Il y a dans cette préface[1] un manque complet de méthode. Je veux dire que la succession des idées n’est point la plus commode pour l’intelligence du lecteur ; que vous lui donnez à faire un travail pénible, celui de l’arrangement convenable de ces idées, travail qu’un auteur doit toujours prendre à sa charge.

Il résulte de vos réticences qu’on vous prendra pour un républicain malgré votre protestation à la dernière page en faveur de l’état de choses actuel.

Pourquoi parler d’abord de l’avantage d’avoir connu Napoléon lorsque vous dites quelques pages plus bas que cette connaissance se réduit à l’avoir vu quatre fois ; que de ces quatre fois il ne vous parle que trois fois, et de ces trois fois une fois pour dire des bêtises ? Ne vaudrait-il pas mieux dire que vous avez vécu à sa cour, et que vous avez été dans l’intimité de ses ministres. Cela est un titre maintenant, tandis qu’il n’y a pas un mauvais général de brigade qui n’ait eu de plus longues conversations que vous, avec l’Empereur.

Vous commencez par dire que vous écrivez pour détruire une erreur qui n’existe pas. C’est tout à fait perdre son temps que chercher à démontrer aujourd’hui que Napoléon était un grand homme, qu’il ne s’appelait pas Nicolas, qu’il avait du courage, etc., etc.

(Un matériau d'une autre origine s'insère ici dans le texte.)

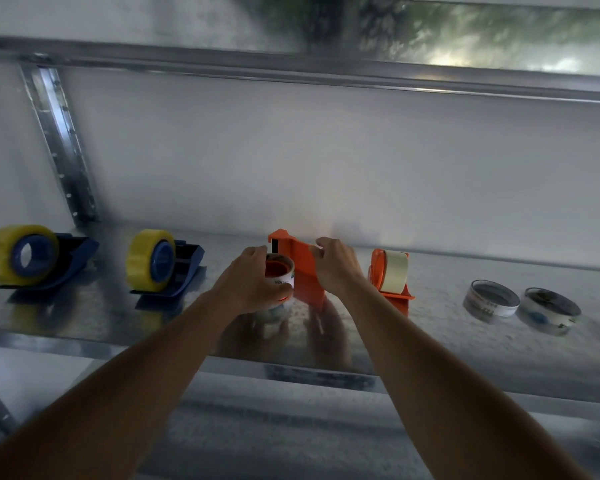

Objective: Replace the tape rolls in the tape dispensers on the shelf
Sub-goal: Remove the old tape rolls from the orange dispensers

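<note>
Tape roll (280, 271): gripped by left hand (253, 282), seated at orange dispenser (300, 268) hub.
Right hand (335, 265): fingers curled on dispenser body, steadying it on shelf (84, 327).

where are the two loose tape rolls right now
In the head view, the two loose tape rolls lie flat at the shelf's right end, just right of the orange dispenser.

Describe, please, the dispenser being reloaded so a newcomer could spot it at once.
On the metal shelf, four dispensers stand in a row. It is the third from the left, the orange dispenser, gripped by the right hand. Unlike its neighbours, its roll is held by the left hand.
</note>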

Vous trouvez le moyen d’offenser à la fois les juges littéraires et ceux de la bonne compagnie. Aux uns vous dites : vous mentez, vous écrivez en style académique, et vous n’êtes ni simple ni clair, aux autres : vous êtes remplis de préjugés. Vous ne savez pas distinguer ce qu’il y a eu de noble et de bon dans la Révolution de tous les crimes que l’on a commis en son nom.

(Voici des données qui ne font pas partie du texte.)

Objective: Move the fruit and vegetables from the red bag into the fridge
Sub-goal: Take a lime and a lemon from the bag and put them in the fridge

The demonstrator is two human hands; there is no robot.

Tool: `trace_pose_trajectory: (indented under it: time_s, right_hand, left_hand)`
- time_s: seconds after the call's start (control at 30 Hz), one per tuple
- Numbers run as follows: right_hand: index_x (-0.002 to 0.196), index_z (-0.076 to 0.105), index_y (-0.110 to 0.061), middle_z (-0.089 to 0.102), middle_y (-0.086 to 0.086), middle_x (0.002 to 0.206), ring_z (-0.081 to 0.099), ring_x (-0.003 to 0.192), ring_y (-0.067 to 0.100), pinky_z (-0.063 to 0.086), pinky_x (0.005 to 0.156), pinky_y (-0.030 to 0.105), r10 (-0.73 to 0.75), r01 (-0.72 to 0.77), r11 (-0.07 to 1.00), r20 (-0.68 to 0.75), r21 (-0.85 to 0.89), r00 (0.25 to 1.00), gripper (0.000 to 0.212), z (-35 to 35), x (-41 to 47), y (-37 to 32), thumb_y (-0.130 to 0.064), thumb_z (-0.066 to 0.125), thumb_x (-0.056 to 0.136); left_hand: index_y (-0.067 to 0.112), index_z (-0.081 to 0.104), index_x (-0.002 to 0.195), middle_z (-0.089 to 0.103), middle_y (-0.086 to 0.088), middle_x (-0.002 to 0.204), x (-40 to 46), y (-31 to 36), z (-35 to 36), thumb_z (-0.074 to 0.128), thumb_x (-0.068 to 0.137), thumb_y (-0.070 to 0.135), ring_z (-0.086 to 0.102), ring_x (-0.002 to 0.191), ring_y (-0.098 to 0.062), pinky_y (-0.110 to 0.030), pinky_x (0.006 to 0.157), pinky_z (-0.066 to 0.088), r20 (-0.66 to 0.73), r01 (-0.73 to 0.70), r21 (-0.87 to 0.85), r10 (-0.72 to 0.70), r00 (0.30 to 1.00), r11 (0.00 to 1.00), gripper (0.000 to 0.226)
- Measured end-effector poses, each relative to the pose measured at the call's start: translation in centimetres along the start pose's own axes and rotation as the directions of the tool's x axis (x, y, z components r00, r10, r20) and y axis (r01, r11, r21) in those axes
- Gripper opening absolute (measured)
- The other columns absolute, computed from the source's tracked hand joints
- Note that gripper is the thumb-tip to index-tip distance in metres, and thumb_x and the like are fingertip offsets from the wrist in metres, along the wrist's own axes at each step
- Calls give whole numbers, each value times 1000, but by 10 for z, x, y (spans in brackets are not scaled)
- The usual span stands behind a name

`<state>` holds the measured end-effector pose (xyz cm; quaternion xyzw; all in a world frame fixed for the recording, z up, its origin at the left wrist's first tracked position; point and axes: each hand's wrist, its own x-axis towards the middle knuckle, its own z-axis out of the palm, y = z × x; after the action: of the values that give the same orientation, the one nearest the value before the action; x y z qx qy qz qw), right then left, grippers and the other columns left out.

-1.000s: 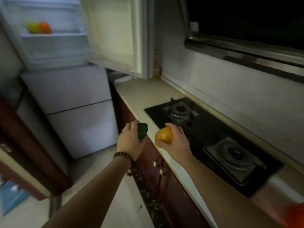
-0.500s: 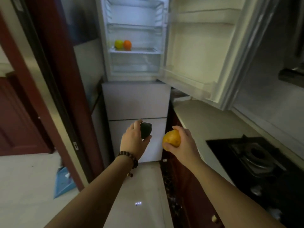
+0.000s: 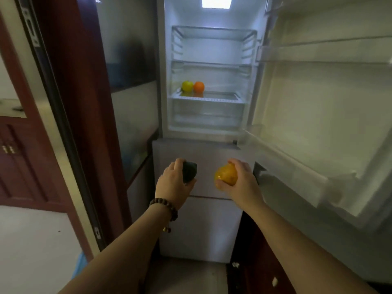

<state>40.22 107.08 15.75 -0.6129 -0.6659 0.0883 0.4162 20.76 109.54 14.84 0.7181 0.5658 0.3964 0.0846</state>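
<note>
My left hand (image 3: pixel 172 184) grips a dark green vegetable (image 3: pixel 189 171). In my right hand (image 3: pixel 239 183) is a yellow-orange fruit (image 3: pixel 226 174), with the fingers curled round it. Both hands are held out in front of the fridge's closed lower drawers, below the open upper compartment (image 3: pixel 209 77). On a glass shelf (image 3: pixel 218 96) inside, at its left, a yellow-green apple (image 3: pixel 187 86) sits beside an orange (image 3: pixel 199 86). The red bag is out of view.
The fridge door (image 3: pixel 318 124) stands open to the right, its door shelves bare. A dark red door frame (image 3: pixel 84 102) runs down the left side. Dark red cabinets (image 3: pixel 261 272) are at the lower right, light floor tiles at the lower left.
The view has swung left from the cooktop and counter to face the open fridge, which is closer now. Both hands keep their hold on the same items.
</note>
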Motion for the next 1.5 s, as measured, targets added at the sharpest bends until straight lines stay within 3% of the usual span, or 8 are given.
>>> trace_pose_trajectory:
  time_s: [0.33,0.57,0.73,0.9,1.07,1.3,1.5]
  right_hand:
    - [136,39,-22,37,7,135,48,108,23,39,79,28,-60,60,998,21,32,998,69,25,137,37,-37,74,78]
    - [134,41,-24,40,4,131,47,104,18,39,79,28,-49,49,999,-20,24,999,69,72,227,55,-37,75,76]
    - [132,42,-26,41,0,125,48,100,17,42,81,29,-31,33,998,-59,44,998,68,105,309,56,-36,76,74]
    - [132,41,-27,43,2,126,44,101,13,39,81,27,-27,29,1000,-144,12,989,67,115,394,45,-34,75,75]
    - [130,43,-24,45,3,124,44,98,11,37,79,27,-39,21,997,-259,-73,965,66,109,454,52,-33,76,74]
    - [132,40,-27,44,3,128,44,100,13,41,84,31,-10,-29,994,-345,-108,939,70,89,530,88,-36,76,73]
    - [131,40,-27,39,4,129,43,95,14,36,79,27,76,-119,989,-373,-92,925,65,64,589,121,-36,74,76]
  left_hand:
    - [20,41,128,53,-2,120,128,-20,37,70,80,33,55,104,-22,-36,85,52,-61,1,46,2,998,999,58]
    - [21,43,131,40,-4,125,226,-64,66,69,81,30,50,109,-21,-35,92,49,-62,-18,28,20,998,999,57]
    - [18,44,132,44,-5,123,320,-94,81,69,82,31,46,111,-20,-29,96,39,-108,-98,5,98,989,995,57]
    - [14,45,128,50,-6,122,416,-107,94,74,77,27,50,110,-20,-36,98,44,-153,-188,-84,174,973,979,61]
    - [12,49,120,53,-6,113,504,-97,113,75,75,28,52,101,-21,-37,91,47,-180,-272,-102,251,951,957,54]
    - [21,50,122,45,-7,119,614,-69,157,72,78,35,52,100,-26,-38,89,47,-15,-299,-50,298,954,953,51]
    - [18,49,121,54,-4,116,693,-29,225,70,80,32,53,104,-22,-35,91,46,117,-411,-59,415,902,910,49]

Or, outre la maladresse insigne de traiter son lecteur aussi irrévérencieusement votre assertion est loin d’être exacte. La bonne compagnie a, du moins avait, assez d’intelligence pour faire la part du bien et du mal, pour ne pas se scandaliser lorsqu’on loue par hasard les comités de salut public de l’énergie qu’ils mirent à défendre le territoire. On a lu l’histoire de Thiers, et ce n’est pas sa partialité pour les terroristes qu’on lui a reprochée, c’est son indifférence apparente pour les escroqueries de toute espèce.


  1. Préface de l’Histoire de Napoléon, écrite en 1828.